▶ YOUR OBJECTIVE
Your task is to output the listing word for word, with pictures excluded.

▶ INFORMATION PROVIDED

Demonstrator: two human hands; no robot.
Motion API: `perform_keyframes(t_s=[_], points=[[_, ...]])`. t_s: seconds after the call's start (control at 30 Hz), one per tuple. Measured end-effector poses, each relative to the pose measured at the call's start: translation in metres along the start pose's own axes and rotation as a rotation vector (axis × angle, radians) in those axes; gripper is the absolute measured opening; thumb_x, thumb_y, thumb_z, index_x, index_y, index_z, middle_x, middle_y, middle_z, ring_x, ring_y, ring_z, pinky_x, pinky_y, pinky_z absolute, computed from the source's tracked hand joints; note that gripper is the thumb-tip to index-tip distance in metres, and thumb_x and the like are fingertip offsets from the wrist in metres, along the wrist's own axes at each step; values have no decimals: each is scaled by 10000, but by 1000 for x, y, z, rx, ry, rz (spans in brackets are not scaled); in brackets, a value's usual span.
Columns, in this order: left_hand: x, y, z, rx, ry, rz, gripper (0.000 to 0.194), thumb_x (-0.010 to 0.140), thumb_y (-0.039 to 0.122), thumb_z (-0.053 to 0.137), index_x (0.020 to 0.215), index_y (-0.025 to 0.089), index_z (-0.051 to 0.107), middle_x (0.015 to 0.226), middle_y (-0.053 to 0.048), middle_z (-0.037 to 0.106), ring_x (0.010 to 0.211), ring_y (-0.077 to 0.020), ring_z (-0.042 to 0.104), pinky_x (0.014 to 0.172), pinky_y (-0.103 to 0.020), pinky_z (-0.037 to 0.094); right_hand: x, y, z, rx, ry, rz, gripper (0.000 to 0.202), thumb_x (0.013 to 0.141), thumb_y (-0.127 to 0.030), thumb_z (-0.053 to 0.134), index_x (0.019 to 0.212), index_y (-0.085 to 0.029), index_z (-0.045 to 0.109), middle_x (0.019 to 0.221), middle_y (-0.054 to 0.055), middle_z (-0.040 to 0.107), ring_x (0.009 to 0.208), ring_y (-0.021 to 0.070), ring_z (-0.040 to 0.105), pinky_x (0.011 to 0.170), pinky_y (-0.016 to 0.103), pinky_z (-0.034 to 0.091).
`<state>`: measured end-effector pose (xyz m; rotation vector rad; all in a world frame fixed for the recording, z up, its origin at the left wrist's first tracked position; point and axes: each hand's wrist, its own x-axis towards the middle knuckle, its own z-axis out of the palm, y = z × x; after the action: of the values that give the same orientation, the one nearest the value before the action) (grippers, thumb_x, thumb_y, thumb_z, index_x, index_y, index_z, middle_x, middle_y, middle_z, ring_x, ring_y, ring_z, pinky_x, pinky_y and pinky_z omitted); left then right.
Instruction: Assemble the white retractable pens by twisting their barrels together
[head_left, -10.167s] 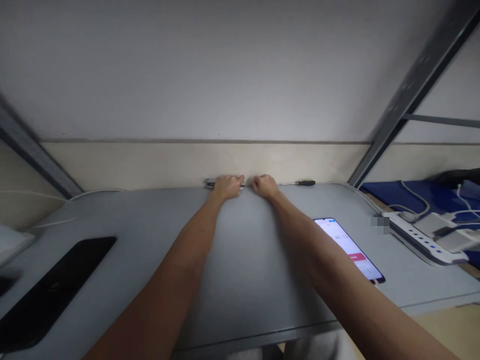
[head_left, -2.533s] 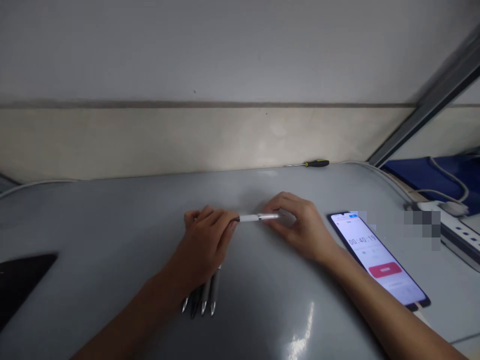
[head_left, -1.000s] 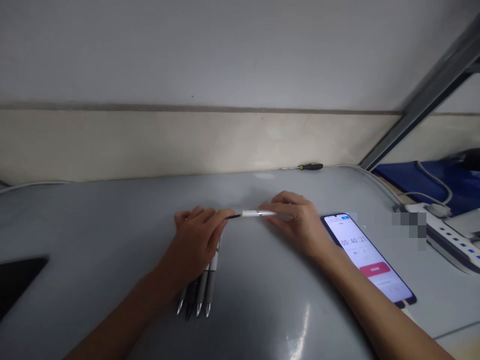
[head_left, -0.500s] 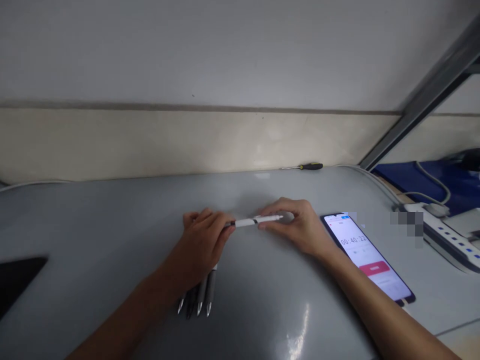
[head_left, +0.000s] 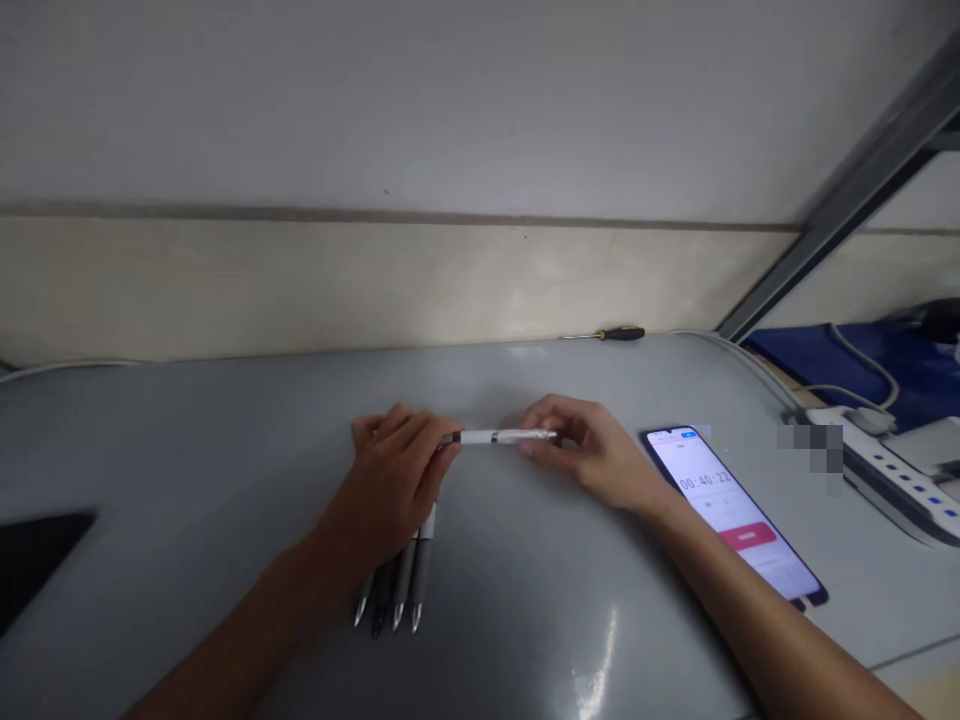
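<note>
A white pen [head_left: 480,437] with a dark band lies level between my two hands, a little above the grey desk. My left hand [head_left: 401,455] is closed round its dark end, hiding that tip. At the other end, the thumb and fingers of my right hand [head_left: 577,440] pinch the white part near the clicker end. Below my left wrist several pens [head_left: 420,575] lie side by side on the desk, silver tips toward me; the left forearm and hand cover their upper parts.
A phone [head_left: 739,510] showing a timer lies right of my right forearm. Behind stands a screwdriver [head_left: 622,333] lying along the wall. A power strip [head_left: 900,480] and cables are at the far right; a dark flat object [head_left: 41,555] is at the left edge.
Both hands and the pen have shifted slightly left, and the pen has turned to lie more level. The pens on the desk stay in place.
</note>
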<state>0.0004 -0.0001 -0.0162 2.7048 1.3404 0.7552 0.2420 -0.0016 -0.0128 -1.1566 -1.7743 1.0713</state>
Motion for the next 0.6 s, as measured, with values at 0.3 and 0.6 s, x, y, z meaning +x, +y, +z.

▶ COMPLETED TASK
Demonstrator: two human hands; no robot.
Motion API: `perform_keyframes(t_s=[_], points=[[_, ...]])`. t_s: seconds after the call's start (control at 30 Hz), one per tuple. Measured end-effector poses, each relative to the pose measured at the call's start: translation in metres along the start pose's own axes and rotation as a rotation vector (axis × angle, radians) in those axes; gripper is the absolute measured opening; thumb_x, thumb_y, thumb_z, index_x, index_y, index_z, middle_x, middle_y, middle_z, ring_x, ring_y, ring_z, pinky_x, pinky_y, pinky_z absolute, computed from the source's tracked hand joints; note that gripper is the thumb-tip to index-tip distance in metres, and thumb_x and the like are fingertip offsets from the wrist in metres, along the wrist's own axes at each step; values have no decimals: each is scaled by 10000, but by 1000 for x, y, z, rx, ry, rz (spans in brackets are not scaled); in brackets, a value's usual span.
Columns, in this order: left_hand: x, y, z, rx, ry, rz, gripper (0.000 to 0.194), thumb_x (-0.010 to 0.140), thumb_y (-0.039 to 0.122), thumb_z (-0.053 to 0.137), index_x (0.020 to 0.215), index_y (-0.025 to 0.089), index_z (-0.051 to 0.107), middle_x (0.015 to 0.226), middle_y (-0.053 to 0.048), middle_z (-0.037 to 0.106), ring_x (0.010 to 0.211), ring_y (-0.077 to 0.020), ring_z (-0.042 to 0.104), pinky_x (0.014 to 0.172), pinky_y (-0.103 to 0.020), pinky_z (-0.037 to 0.094); right_hand: x, y, z, rx, ry, rz, gripper (0.000 to 0.202), thumb_x (0.013 to 0.141), thumb_y (-0.127 to 0.030), thumb_z (-0.053 to 0.134), index_x (0.019 to 0.212), index_y (-0.085 to 0.029), index_z (-0.045 to 0.109), middle_x (0.019 to 0.221), middle_y (-0.054 to 0.055), middle_z (-0.040 to 0.107), ring_x (0.009 to 0.208), ring_y (-0.021 to 0.070), ring_z (-0.040 to 0.105), pinky_x (0.011 to 0.170), pinky_y (-0.016 to 0.103), pinky_z (-0.034 to 0.091).
`<state>`: measured end-effector pose (xyz m; rotation vector rad; all in a world frame fixed for the recording, z up, its origin at the left wrist's first tracked position; point and axes: each hand's wrist, its own x-axis towards the middle knuckle, its own z-axis out of the palm, y = z × x; after the action: of the values that give the same orientation, the one nearest the value before the action) (grippers, thumb_x, thumb_y, thumb_z, index_x, index_y, index_z, middle_x, middle_y, middle_z, ring_x, ring_y, ring_z, pinky_x, pinky_y and pinky_z omitted); left then right.
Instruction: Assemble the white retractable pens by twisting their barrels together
[head_left, -10.167s] 
[head_left, -2.533s] 
[head_left, -1.000s] 
[head_left, -0.500s] 
[head_left, +0.000s] 
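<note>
A white pen [head_left: 480,437] with a dark band lies level between my two hands, a little above the grey desk. My left hand [head_left: 401,455] is closed round its dark end, hiding that tip. At the other end, the thumb and fingers of my right hand [head_left: 577,440] pinch the white part near the clicker end. Below my left wrist several pens [head_left: 420,575] lie side by side on the desk, silver tips toward me; the left forearm and hand cover their upper parts.
A phone [head_left: 739,510] showing a timer lies right of my right forearm. Behind stands a screwdriver [head_left: 622,333] lying along the wall. A power strip [head_left: 900,480] and cables are at the far right; a dark flat object [head_left: 41,555] is at the left edge.
Both hands and the pen have shifted slightly left, and the pen has turned to lie more level. The pens on the desk stay in place.
</note>
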<state>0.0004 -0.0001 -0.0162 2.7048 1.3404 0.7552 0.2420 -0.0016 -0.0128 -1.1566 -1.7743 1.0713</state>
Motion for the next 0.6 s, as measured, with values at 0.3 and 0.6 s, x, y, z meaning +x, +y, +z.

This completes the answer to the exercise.